*WORK REQUIRED*.
Range to repeat from the listing below: the line containing "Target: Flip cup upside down" down to the line containing "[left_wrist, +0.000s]", both included. Copy it exactly, pictures excluded, and add nothing else.
====
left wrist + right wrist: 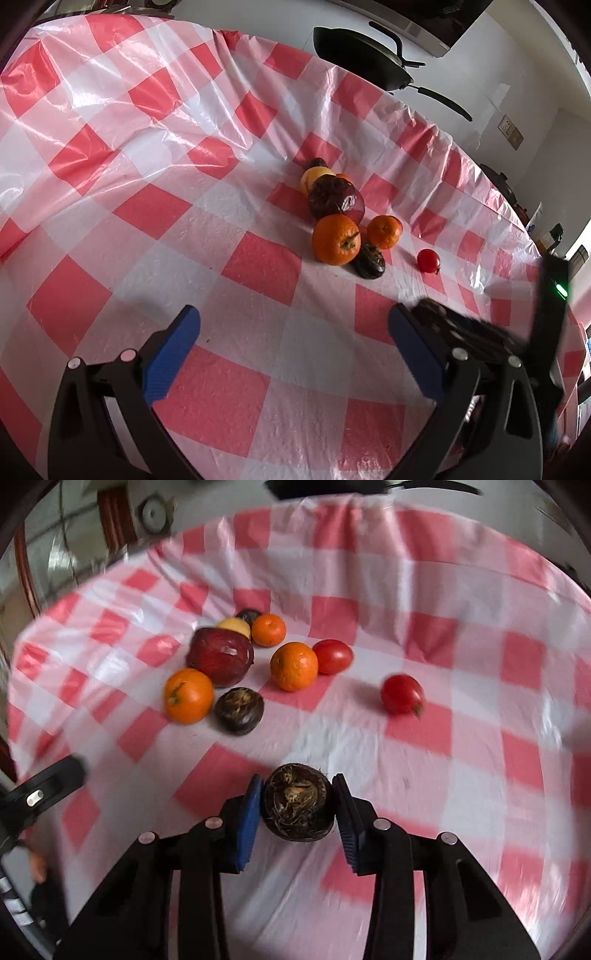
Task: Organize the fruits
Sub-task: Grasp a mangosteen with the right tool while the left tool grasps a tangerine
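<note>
Dark round chestnut (297,801) — rough, fibrous top — pinched in right claw (298,805)

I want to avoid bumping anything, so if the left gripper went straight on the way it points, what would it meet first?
The open left gripper has bare checked tablecloth ahead, so it would probably meet the cloth first. Beyond that lies the big orange beside a dark brown fruit, though depth is hard to judge.
</note>
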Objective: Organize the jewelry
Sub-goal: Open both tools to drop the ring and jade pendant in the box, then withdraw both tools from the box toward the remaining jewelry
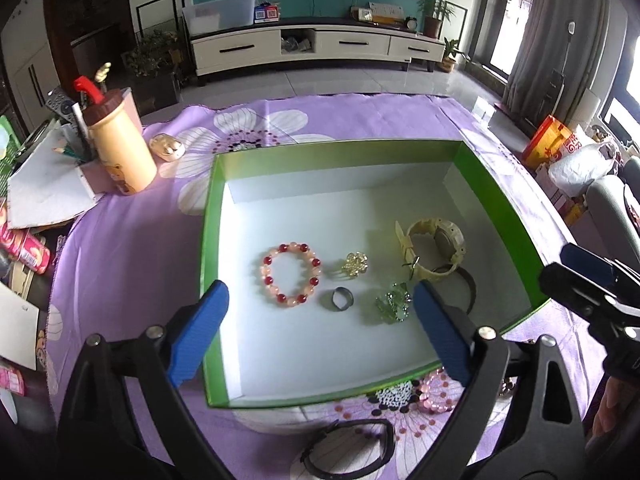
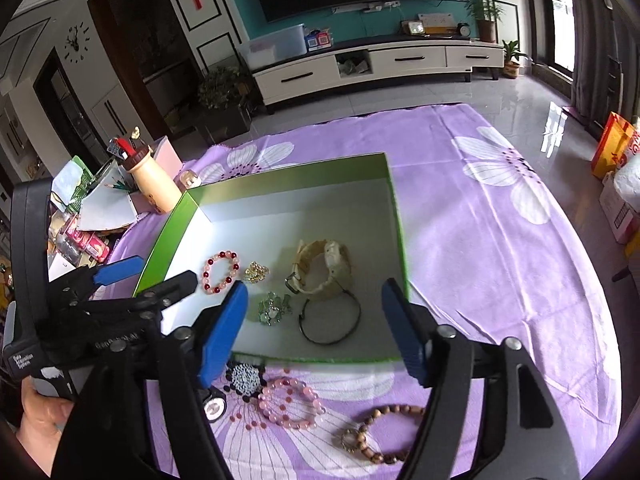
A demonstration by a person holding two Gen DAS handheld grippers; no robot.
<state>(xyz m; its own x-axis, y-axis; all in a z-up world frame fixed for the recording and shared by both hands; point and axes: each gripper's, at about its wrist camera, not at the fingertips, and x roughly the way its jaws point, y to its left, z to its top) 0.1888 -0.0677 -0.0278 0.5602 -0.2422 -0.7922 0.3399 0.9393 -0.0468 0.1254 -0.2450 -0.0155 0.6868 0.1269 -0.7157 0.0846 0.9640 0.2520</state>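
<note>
A green box [image 1: 210, 216] [image 2: 398, 216] with a white floor holds a red and pink bead bracelet [image 1: 291, 275] [image 2: 221, 266], a gold brooch [image 1: 354, 265] [image 2: 257, 271], a metal ring [image 1: 341, 299], a green crystal piece [image 1: 394, 303] [image 2: 273, 309], a cream watch [image 1: 434, 250] [image 2: 324, 266] and a thin dark bangle [image 2: 330, 322]. On the cloth in front lie a pink bead bracelet [image 2: 290, 402], a wooden bead bracelet [image 2: 384, 432] and a black band [image 1: 348, 450]. My left gripper [image 1: 322, 332] is open and empty over the box's near part. My right gripper [image 2: 314, 332] is open and empty above the box's near edge.
A purple flowered cloth [image 2: 500, 248] covers the table. At the left stand a cream bottle with a brown lid [image 1: 120, 152], a pen holder [image 1: 72, 152], papers and snack packs. A small gold trinket [image 1: 168, 146] lies behind the box. The left gripper shows in the right wrist view [image 2: 120, 280].
</note>
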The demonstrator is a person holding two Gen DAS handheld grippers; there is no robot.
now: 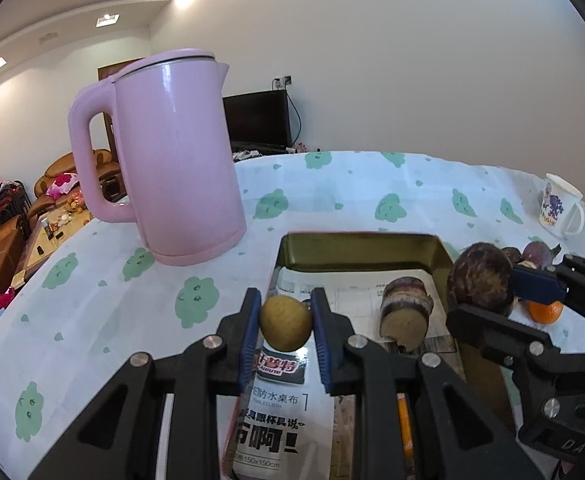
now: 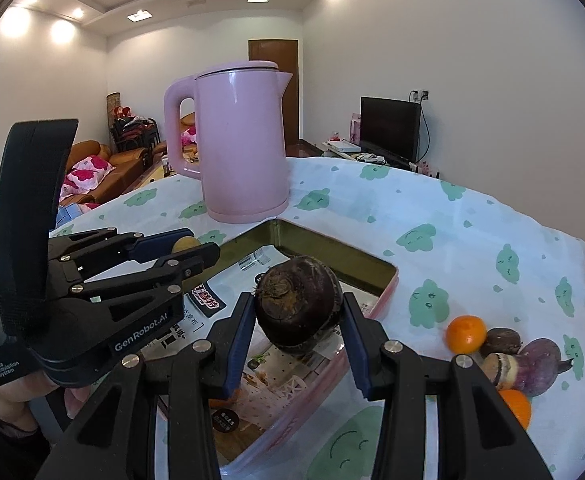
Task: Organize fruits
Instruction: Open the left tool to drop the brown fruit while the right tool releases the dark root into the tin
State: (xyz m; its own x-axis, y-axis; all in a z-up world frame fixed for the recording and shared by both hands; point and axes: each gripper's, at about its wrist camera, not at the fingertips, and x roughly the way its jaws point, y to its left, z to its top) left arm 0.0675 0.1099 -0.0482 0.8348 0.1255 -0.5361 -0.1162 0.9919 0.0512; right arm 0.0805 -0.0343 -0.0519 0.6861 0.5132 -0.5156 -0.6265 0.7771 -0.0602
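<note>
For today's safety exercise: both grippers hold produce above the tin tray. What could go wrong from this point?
1. The right gripper pinches a round dark root only at its sides; it might roll free.
2. The left gripper holds a small yellowish fruit close to the right one; they could collide over the tray.
3. The pink kettle stands just behind, possibly bumpable.

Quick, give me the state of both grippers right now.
Left gripper: closed on the small yellow-brown fruit.
Right gripper: closed on the dark round fruit.
</note>
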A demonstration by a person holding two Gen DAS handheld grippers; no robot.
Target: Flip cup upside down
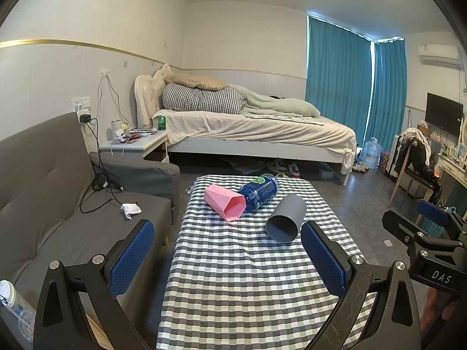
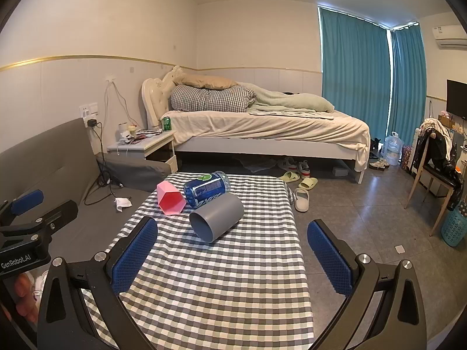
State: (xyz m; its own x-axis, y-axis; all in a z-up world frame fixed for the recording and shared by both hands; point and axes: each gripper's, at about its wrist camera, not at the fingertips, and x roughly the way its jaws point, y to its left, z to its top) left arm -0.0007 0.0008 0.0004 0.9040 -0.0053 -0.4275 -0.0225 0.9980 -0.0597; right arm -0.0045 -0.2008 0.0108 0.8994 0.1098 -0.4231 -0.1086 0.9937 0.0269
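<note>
A grey cup point(image 1: 286, 218) point(image 2: 216, 218) lies on its side on the checkered table point(image 1: 239, 277) point(image 2: 210, 285), its mouth turned toward me. A pink faceted cup point(image 1: 225, 202) point(image 2: 170, 197) lies on its side to its left. A blue plastic bottle point(image 1: 259, 192) point(image 2: 207, 188) lies between and behind them. My left gripper point(image 1: 230, 259) is open and empty, short of the cups above the table. My right gripper point(image 2: 233, 259) is open and empty, also short of the grey cup. Each gripper shows at the edge of the other's view point(image 1: 423, 233) point(image 2: 32, 218).
A grey sofa point(image 1: 73, 204) point(image 2: 58, 175) runs along the table's left side. A bed point(image 1: 248, 128) point(image 2: 262, 128) stands behind the table. A chair point(image 2: 437, 169) and a teal basket point(image 2: 455, 227) stand at the right. Slippers point(image 2: 302, 198) lie on the floor.
</note>
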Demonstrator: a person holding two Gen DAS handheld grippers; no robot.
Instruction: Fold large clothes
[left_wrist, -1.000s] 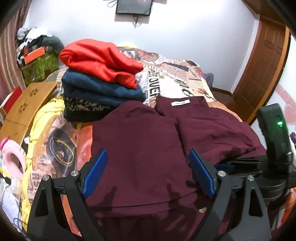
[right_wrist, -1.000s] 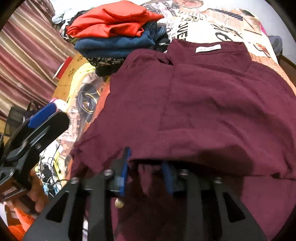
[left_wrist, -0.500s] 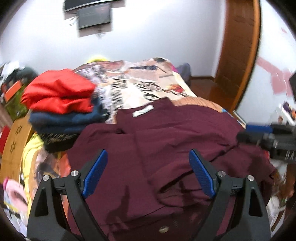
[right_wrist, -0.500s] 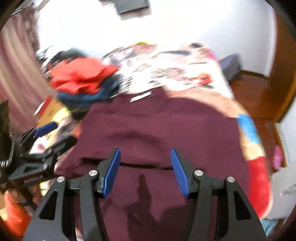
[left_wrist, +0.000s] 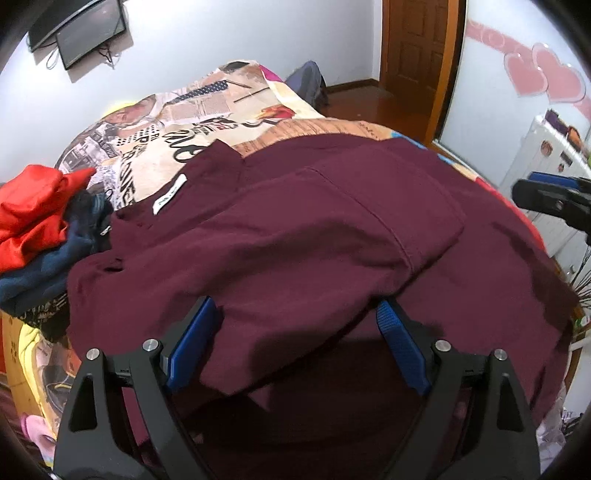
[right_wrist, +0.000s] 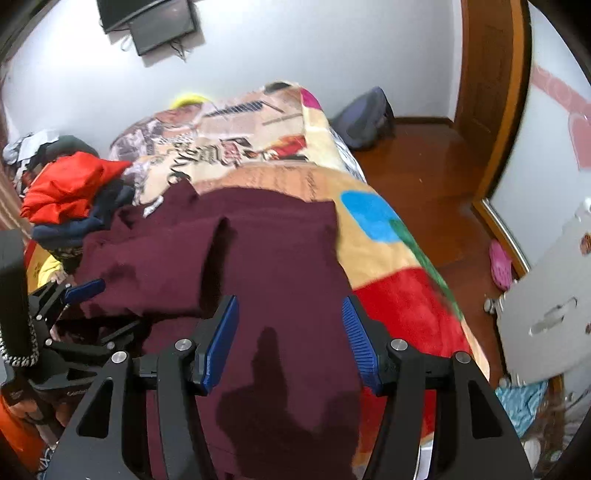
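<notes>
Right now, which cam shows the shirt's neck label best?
Left wrist: the label on the maroon shirt is sharp and unobstructed. In the right wrist view the label is small and blurred at the shirt's far edge.

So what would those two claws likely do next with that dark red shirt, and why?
Probably lower and close on the maroon shirt. It lies half-folded on the blanket, and both the left gripper and the right gripper stand open over its near edge, gripping nothing.

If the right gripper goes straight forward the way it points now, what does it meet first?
Most likely the maroon shirt spread on the bed: the right gripper, open and empty, points down at it. How far away it lies is unclear.
</notes>
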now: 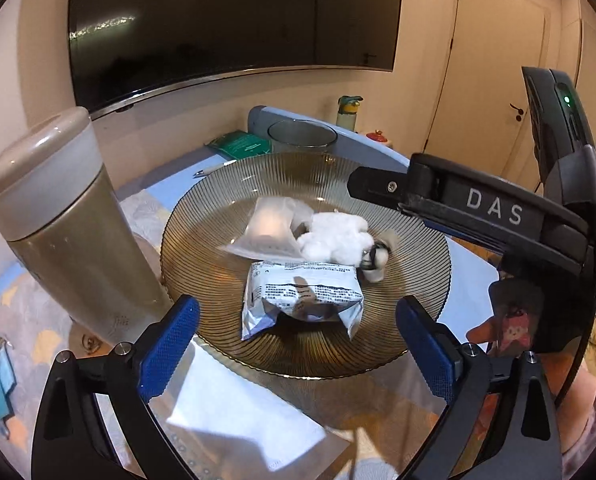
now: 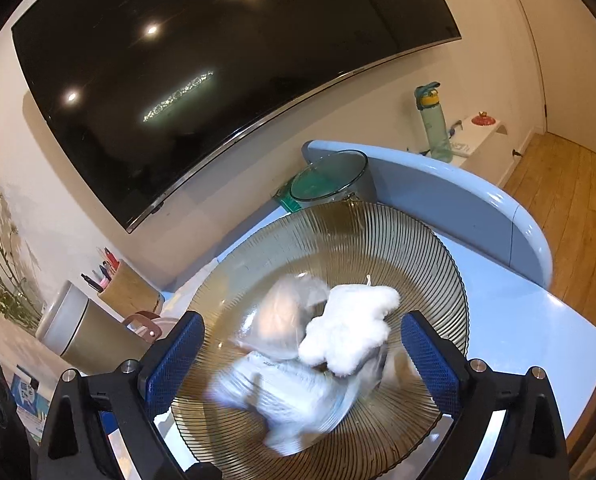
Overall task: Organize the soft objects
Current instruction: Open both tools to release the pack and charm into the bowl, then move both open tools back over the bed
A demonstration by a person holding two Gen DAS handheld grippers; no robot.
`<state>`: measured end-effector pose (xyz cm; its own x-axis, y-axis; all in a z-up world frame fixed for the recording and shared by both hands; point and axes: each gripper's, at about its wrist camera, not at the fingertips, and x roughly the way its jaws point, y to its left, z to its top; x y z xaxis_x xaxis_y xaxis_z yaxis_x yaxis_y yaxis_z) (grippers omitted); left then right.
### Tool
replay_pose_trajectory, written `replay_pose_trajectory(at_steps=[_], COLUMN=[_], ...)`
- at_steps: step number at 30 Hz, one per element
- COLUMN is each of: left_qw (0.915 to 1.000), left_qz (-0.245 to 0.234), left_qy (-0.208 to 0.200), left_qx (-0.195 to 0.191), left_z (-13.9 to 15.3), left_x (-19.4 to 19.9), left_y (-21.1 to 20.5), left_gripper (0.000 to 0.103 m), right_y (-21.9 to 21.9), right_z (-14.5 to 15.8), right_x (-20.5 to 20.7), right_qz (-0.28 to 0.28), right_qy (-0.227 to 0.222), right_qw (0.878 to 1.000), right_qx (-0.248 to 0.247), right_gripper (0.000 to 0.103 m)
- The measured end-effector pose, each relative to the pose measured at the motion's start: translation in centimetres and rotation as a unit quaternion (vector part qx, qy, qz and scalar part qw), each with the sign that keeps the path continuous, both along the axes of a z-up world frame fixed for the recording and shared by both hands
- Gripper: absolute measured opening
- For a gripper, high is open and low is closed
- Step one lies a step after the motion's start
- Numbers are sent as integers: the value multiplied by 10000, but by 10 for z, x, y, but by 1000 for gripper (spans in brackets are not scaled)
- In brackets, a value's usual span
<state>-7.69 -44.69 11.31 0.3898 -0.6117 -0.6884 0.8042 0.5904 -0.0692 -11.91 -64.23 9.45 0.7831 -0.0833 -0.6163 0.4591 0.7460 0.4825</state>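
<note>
Blue-padded fingers frame the bottom of each wrist view: the left hand-held gripper (image 1: 298, 344) has its fingers set wide apart with nothing between them, low over the near rim of the ribbed glass plate (image 1: 202, 216). The right hand-held gripper (image 2: 302, 364) is likewise spread and empty, hovering just above the plate's contents. In the left view it reaches in from the right, over the plate's far right rim.

Three soft things already sit together in the plate: a silver foil packet (image 1: 302, 300) nearest, a white plush toy (image 1: 336, 240) behind it, and a clear plastic pouch (image 1: 272, 228) touching both. Judging by that, the gathering looks largely done; whether more items remain cannot be told.

Close to the plate's left rim stands a tall beige tumbler (image 1: 70, 224) on the blue bench (image 1: 470, 292), tight enough to hamper a reach from that side. Beyond the plate are a clear glass container (image 1: 302, 138), a green packet (image 1: 242, 144), a pen (image 1: 214, 169) and a green water bottle (image 1: 348, 112). Farthest back, a dark television (image 1: 234, 20) hangs on the wall.
</note>
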Motion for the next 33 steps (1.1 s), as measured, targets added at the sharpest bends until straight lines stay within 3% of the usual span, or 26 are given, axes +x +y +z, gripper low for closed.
replay_pose_trajectory(at_steps=[15,26,33], left_qw=[9998,9976,9929], left_qz=[171,672,1172], left_qy=[108,133,147], left_qx=[-58,106,156], left_z=[10,-3,-7], left_x=[-10,7,29], left_y=[52,137,207], left_gripper=[99,99,99], right_y=[31,99,145], right_z=[9,-15,-1], right_x=[-14,-22,-14], right_qz=[-63,54,278], right_qy=[-74,-258,-338], right_qw=[9998,9967,9974], right_qx=[170,769,574], right_gripper=[99,99,99])
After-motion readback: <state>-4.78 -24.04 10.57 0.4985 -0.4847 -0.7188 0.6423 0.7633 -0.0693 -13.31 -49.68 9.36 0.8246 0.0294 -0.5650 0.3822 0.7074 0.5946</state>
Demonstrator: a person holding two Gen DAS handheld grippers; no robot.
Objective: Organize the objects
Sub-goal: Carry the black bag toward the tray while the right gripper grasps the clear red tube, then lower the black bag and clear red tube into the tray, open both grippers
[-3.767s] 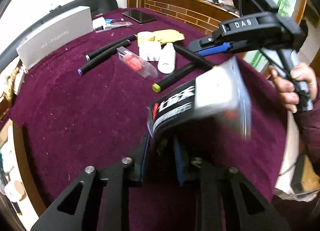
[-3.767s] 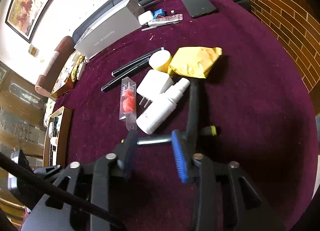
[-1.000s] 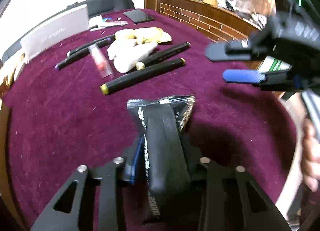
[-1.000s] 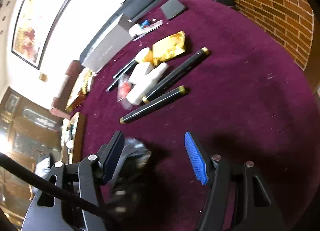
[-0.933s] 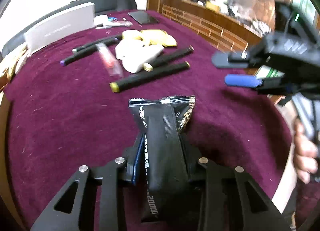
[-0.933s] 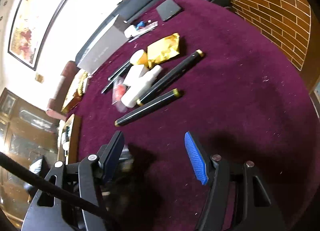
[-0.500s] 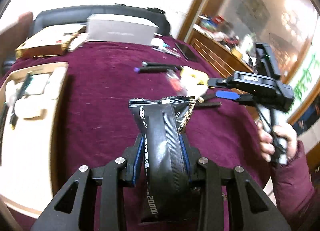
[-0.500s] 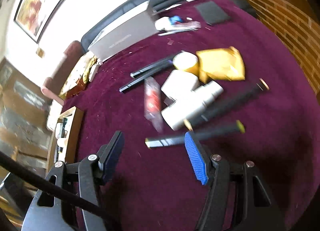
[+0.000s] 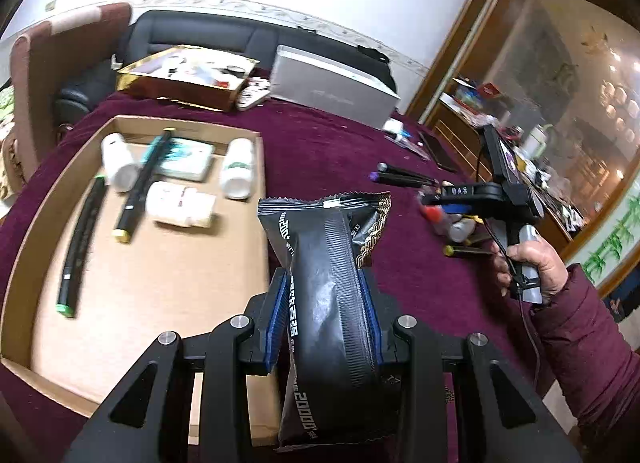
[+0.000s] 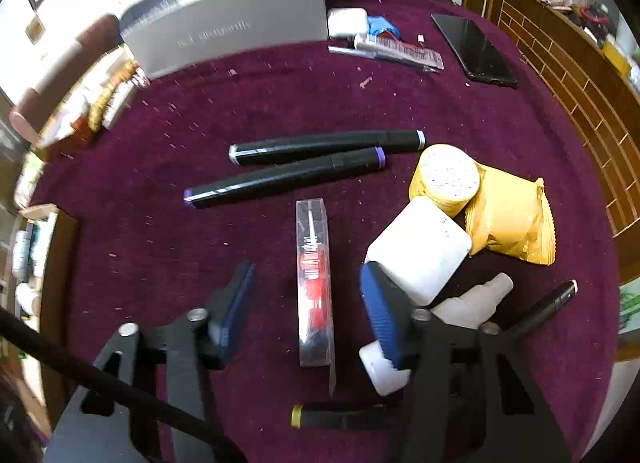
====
*OUTPUT BELOW*.
Target: Flip cup upside down
State: (xyz m; its own x-axis, y-axis; all in a z-up world frame fixed for the recording and shared by both hands; point and axes: each gripper's, at about its wrist camera, not at the fingertips, and x roughly the way its jaws point, y to its left, z to its top) left arm -0.0007 0.0008 0.0004 0.9040 -0.0053 -0.4275 -0.0225 0.9980 -0.0597; right arm -0.0045 -0.2008 0.0108 0.8994 0.1098 -0.4231 -0.1086 0.9937 0.0269
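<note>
A grey cup point(image 1: 286, 218) point(image 2: 216, 218) lies on its side on the checkered table point(image 1: 239, 277) point(image 2: 210, 285), its mouth turned toward me. A pink faceted cup point(image 1: 225, 202) point(image 2: 170, 197) lies on its side to its left. A blue plastic bottle point(image 1: 259, 192) point(image 2: 207, 188) lies between and behind them. My left gripper point(image 1: 230, 259) is open and empty, short of the cups above the table. My right gripper point(image 2: 233, 259) is open and empty, also short of the grey cup. Each gripper shows at the edge of the other's view point(image 1: 423, 233) point(image 2: 32, 218).
A grey sofa point(image 1: 73, 204) point(image 2: 58, 175) runs along the table's left side. A bed point(image 1: 248, 128) point(image 2: 262, 128) stands behind the table. A chair point(image 2: 437, 169) and a teal basket point(image 2: 455, 227) stand at the right. Slippers point(image 2: 302, 198) lie on the floor.
</note>
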Demonstrator: a person holding two Gen DAS handheld grippers; no robot.
Instruction: Fold large clothes
[left_wrist, -1.000s] 
[right_wrist, -1.000s] 
[left_wrist, -0.500s] 
[right_wrist, -0.500s] 
[left_wrist, +0.000s] 

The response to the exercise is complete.